[Stored items from a collection]
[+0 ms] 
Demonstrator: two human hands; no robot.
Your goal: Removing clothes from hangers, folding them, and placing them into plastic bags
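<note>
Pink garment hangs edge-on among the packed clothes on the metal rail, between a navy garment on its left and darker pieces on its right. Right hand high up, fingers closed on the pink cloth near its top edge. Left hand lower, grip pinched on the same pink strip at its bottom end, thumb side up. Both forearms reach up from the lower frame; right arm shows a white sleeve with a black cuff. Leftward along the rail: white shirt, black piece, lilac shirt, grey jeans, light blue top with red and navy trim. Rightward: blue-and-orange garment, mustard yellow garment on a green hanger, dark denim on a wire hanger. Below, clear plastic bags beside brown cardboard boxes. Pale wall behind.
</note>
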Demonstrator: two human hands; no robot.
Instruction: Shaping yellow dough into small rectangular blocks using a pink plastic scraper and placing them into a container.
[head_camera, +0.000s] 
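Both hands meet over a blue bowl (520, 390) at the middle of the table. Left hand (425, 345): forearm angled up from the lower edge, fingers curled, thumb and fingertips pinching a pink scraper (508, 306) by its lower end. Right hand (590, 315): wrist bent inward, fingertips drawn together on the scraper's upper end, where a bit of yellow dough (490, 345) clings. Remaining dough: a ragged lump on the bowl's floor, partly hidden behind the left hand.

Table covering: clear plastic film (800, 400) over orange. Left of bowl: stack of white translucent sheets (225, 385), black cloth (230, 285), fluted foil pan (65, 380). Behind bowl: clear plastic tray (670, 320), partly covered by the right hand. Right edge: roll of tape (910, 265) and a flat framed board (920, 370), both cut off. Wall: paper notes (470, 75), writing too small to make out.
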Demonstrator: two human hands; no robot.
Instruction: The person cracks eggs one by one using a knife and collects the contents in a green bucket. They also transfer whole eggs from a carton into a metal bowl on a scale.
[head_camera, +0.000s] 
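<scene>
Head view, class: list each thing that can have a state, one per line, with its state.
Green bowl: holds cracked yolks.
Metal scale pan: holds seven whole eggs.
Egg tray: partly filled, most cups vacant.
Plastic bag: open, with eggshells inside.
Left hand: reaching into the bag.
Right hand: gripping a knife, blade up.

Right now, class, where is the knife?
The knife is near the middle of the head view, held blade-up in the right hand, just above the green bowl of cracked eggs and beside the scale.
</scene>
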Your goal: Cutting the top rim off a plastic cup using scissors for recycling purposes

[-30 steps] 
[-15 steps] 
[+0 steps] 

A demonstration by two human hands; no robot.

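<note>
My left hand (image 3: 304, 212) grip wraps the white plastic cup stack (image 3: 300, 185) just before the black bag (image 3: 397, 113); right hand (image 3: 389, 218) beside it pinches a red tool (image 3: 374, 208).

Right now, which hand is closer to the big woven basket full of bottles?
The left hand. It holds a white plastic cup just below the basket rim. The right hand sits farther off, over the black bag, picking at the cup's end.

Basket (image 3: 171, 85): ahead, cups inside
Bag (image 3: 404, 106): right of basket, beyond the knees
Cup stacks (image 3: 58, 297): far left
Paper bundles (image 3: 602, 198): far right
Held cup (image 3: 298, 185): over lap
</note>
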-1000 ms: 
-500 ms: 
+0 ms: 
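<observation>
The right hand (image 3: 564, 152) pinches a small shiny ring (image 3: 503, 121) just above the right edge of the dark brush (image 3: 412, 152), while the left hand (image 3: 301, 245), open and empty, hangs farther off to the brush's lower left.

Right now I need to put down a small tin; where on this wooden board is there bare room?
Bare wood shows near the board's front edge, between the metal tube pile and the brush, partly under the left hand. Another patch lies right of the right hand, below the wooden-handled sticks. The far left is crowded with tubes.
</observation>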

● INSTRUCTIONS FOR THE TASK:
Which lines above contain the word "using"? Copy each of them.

● YOUR RESPONSE:
Instruction: Shaping yellow dough into small rectangular blocks using a pink plastic scraper and placing them into a container.
Instruction: The person cracks eggs one by one using a knife and collects the contents in a green bucket. They also transfer whole eggs from a carton into a metal bowl on a scale.
Your goal: Cutting the top rim off a plastic cup using scissors for recycling purposes

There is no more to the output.